Athénaïs eut un sourire légèrement voilé de l'autre côté du téléphone. Ken exprimait de plus en plus ses envies de la voir. Même s'il dissimulait du mieux qu'il pouvait son attirance, il voulait garder cette proximité. Seulement, Hary changeait la donne et bientôt elle ne pourrait plus permettre ces mots bien qu'ils ne fussent qu'« amicaux ».

« Bon... Nek', je dois retourner bosser, boy.

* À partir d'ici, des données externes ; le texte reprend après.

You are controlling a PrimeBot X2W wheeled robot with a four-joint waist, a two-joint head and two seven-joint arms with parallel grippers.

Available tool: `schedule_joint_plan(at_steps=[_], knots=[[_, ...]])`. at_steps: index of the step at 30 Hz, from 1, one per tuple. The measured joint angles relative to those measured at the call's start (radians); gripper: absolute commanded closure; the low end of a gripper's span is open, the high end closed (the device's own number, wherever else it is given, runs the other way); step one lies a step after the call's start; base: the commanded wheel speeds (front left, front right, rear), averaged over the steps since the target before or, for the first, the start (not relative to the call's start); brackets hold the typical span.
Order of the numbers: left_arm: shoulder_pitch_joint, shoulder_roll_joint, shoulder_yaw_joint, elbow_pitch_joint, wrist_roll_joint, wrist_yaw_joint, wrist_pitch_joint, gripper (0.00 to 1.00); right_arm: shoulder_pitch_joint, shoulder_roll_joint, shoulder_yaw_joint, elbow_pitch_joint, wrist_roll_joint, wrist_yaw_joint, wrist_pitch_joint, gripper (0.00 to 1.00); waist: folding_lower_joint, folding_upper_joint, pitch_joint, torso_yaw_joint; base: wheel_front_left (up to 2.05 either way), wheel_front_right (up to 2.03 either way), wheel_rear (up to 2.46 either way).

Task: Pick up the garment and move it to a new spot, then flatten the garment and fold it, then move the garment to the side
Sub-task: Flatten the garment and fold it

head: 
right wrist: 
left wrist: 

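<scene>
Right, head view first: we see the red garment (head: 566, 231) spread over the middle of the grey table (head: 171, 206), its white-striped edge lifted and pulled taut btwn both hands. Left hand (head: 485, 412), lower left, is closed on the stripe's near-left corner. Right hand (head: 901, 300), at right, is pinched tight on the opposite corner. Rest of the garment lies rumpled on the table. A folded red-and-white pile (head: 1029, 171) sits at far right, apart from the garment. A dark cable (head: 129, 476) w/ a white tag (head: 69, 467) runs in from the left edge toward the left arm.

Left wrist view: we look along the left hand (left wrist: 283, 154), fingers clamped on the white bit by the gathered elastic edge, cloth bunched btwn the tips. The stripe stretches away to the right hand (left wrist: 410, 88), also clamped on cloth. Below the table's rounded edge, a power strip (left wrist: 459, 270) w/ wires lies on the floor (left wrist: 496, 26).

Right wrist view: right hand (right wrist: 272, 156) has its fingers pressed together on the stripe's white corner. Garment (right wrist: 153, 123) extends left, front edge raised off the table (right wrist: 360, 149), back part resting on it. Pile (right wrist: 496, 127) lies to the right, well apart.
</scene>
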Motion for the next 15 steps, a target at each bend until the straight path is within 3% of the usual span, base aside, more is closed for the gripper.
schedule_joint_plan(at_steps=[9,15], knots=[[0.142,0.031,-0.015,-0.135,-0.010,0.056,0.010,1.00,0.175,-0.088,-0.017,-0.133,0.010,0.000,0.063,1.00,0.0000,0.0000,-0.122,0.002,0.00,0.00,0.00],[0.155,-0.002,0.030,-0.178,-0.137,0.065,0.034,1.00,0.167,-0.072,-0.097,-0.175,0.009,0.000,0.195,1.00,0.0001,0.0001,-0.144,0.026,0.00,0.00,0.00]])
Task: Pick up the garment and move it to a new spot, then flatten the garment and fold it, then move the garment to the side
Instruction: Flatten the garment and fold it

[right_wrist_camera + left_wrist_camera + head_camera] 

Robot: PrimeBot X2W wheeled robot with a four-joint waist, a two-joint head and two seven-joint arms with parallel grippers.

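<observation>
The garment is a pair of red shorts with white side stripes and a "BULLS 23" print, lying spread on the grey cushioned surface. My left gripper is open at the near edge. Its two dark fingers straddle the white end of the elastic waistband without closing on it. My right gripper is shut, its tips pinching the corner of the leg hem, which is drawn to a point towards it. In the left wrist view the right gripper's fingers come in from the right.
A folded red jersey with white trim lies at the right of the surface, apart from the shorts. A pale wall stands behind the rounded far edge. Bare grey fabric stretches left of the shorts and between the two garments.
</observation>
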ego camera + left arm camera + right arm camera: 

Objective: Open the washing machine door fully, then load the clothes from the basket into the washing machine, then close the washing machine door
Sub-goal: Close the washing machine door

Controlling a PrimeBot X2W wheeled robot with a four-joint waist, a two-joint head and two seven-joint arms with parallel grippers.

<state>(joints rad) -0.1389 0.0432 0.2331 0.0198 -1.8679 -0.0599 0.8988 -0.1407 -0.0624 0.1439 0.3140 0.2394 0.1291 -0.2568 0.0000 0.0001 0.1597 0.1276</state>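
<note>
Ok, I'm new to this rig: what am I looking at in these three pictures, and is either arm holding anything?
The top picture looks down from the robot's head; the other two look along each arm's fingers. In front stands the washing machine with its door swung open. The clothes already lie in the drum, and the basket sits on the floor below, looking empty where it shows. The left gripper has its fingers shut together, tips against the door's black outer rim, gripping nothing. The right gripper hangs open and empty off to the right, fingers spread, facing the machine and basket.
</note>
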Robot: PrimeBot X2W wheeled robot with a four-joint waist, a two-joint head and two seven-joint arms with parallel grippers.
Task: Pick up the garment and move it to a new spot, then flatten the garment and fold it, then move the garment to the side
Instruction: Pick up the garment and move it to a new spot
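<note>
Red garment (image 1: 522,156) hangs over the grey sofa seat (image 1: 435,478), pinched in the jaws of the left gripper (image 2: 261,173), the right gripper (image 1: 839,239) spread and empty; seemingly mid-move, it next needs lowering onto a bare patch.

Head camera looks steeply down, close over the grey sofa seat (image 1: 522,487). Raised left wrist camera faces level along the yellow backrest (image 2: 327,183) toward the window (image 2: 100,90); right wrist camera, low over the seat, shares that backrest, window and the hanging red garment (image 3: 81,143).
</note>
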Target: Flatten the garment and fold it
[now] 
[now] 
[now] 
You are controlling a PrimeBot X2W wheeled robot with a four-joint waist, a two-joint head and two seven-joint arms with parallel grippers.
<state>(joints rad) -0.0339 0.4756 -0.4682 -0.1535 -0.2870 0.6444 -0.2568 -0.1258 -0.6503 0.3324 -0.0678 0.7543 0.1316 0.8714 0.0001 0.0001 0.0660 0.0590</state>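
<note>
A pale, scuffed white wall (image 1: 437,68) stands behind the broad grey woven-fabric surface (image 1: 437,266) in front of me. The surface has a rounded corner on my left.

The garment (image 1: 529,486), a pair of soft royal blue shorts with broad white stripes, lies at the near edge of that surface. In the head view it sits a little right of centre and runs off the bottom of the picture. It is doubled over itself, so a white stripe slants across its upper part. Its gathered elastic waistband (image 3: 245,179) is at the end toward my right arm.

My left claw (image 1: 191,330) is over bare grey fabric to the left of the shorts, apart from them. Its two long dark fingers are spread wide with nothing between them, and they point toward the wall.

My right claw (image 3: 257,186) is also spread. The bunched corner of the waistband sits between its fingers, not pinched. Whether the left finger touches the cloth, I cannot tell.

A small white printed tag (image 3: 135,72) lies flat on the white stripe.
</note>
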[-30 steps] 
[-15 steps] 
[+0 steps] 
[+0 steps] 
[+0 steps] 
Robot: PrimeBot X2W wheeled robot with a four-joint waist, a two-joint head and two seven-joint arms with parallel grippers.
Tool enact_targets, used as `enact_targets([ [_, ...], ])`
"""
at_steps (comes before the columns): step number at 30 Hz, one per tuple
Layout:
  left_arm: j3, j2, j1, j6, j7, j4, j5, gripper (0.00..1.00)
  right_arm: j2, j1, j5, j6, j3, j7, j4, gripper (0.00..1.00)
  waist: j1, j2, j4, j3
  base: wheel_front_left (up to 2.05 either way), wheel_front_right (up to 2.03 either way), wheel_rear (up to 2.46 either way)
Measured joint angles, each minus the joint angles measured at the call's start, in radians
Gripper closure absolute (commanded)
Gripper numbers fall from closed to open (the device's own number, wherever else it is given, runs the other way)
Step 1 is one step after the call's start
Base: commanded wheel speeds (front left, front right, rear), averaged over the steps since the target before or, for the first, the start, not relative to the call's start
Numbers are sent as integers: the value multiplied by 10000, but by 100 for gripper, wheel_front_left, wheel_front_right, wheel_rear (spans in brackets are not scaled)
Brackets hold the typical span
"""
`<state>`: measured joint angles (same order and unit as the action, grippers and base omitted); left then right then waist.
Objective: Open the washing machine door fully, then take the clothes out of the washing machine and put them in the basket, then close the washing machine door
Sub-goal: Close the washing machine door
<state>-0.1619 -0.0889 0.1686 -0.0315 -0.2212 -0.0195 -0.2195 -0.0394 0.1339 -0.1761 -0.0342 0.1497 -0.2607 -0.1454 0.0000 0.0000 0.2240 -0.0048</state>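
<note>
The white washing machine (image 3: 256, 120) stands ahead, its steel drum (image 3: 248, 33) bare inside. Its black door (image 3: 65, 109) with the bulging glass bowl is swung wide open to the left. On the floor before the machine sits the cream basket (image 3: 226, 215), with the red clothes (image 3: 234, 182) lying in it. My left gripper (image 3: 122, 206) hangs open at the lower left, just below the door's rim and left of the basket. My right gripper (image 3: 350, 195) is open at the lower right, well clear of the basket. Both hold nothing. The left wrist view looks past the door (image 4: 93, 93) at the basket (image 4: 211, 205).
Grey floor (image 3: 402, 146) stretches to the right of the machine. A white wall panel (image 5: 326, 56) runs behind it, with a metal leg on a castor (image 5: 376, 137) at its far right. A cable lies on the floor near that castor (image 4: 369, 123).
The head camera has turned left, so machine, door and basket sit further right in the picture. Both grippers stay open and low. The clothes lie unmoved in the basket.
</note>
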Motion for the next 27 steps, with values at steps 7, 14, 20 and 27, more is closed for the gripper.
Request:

— OK, taffe bien... Miss. »

Athénaïs dressa l'oreille à ce nouveau surnom, et au silence qui avait précédé. « Mais pourquoi pas. » songea-t-elle sans pouvoir retirer de son esprit que c'était un détail supplémentaire sur lequel elle décidait de fermer les yeux, encore une fois. Elle le salua, raccrocha et prit une gorgée de son thé qui avait tiédi. Son coeur s'était serré, tout en frémissant. Elle aussi, elle avait envie de le voir, au fond. Traîner au studio, respirer son parfum quand elle poserait la tête contre son épaule et ressentir son bras qui la bousculerait un peu pour se placer autour d'elle.

Mais Hary... Hary était mieux, lui correspondrait mieux. Il saurait la mettre en premier, même avant son travail. Ken manquait de maturité et son crew prenait encore trop de place dans ses priorités. Sans compter cette perception toute relative de la fidélité.

Athénaïs contempla à nouveau les clichés qui circulaient sur la Toile. Sur l'un d'eux, ils étaient tous deux face à face, riants dans leurs combinaisons de rallye bleues et rouges. C'était une belle photo. Elle n'en avait aucune d'eux deux, se rendit-elle compte. Même quand ils étaient sortis ensemble, peu friande de ce genre d'exercice, elle n'en avait pas pris. Lui, oui. Elle se demanda alors s'il les avait supprimées. Et sinon, lui arrivait-il de les regarder ? « Arrête d'y penser. » se reprit-elle. Pourtant, quand elle termina son thé, l'amertume de son breuvage devenu trop concentré lui sembla plus douce que le sentiment qui la tenaillait.